Segundo o professor, a Constituição mudou radicalmente esse modelo, ao garantir que o acesso à saúde deveria ser universal e integral. Essa previsão constitucional foi apontada por juízes, em uma pesquisa feita nos tribunais de São Paulo, como principal justificativa na garantia de liminares àqueles que recorrem à Justiça para demandar do Estado soluções relacionadas à saúde.

O conceito de direito à saúde também foi abordado por Fernando Aith, que salientou que se trata de algo maior do que a ausência de doenças. “Quando falamos de direito à saúde, estamos falando de bem-estar social – do direito a ter acesso a saneamento básico e água potável, a estudo, à segurança, a lazer”, disse.

Sobrecarga dos municípios e abusos em ações

A desembargadora do Tribunal de Justiça de Minas Gerais (TJMG), Vanessa Verdolim Hudson Andrade, explicou que a responsabilidade na garantia do direito à saúde é dos três entes da federação: União, Estados e municípios.
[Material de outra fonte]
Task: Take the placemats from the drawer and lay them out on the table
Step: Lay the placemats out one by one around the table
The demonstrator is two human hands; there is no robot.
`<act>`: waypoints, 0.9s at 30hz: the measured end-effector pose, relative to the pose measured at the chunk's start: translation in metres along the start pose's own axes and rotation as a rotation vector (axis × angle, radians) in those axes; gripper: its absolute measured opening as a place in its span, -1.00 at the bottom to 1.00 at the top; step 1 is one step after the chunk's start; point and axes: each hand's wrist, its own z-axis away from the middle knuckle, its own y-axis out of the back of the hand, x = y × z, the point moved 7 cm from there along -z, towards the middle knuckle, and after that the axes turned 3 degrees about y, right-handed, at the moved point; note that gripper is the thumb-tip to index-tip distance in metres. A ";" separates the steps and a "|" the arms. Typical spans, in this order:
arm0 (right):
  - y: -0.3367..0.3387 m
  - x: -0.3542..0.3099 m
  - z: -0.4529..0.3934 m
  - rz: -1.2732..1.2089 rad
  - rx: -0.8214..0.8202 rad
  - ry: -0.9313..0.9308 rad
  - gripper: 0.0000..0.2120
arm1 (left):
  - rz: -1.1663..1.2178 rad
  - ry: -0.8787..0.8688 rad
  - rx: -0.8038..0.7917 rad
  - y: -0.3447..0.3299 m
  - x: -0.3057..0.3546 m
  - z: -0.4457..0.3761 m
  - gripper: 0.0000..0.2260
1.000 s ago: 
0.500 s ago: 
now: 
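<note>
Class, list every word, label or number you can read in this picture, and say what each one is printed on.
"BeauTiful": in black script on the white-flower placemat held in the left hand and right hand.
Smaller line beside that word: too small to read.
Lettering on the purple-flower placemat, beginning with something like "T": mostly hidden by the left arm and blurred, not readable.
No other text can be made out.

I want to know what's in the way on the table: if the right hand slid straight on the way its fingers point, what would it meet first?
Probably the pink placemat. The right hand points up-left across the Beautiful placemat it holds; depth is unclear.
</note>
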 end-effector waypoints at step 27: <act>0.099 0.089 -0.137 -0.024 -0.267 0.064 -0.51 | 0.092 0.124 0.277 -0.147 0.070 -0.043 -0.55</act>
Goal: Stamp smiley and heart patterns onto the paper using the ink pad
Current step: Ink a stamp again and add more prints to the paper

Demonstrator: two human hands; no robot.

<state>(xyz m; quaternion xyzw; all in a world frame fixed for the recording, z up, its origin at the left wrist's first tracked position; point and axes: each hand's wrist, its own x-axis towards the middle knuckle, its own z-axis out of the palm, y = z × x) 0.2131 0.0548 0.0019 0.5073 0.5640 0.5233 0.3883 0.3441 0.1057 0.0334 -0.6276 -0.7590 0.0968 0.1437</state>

Esse último, porém, tem sido, segundo ela, um dos mais demandados judicialmente, apesar de ter, entre os três, os menores orçamentos.

“Aos municípios caberia oferecer a farmácia básica, o que alguns fazem muito bem e outros nem tanto; mas às vezes chegam aos tribunais pedidos de medicamentos de alto custo para municípios com orçamento muito pequeno”, disse. “Dizer 'não' é muito difícil, mas dizer 'sim' em todos os casos seria irresponsabilidade”, completou.

Outro questionamento feito por ela diz respeito aos casos em que há abuso nos pedidos, como nas situações em que se pretende beneficiar um laboratório, por exemplo, e forçar a entrada de um medicamento no SUS. Ela ressaltou que durante muito tempo a prescrição médica era o principal documento que fundamentava as decisões judiciais e que, para reduzir os erros, o TJMG começou a solicitar relatórios do Núcleo de Avaliação de Tecnologias em Saúde (Nats), órgão vinculado à Universidade Federal de Minas Gerais (UFMG).

A desembargadora mostrou casos em que tais relatórios falavam sobre a ineficiência dos tratamentos propostos pelas receitas ou da possibilidade de substituição por outro tratamento. “Claro que não seguimos esses relatórios de olhos fechados, mas é mais um documento que ajuda a formar a convicção do juiz e reduzir os erros”, disse.

Programação - As atividades do Ciclo de Debates Judicialização da Saúde prosseguem no período da tarde, com os painéis “O Direito à saúde e a atuação do sistema da Justiça” e “Apoio técnico ao sistema de Justiça”. Na terça-feira (15), as atividades também serão ao longo de todo o dia, com os painéis “Impactos da judicialização na gestão e no orçamento” e “Perspectivas e possíveis soluções para o excesso de demandas judiciais na área da saúde”.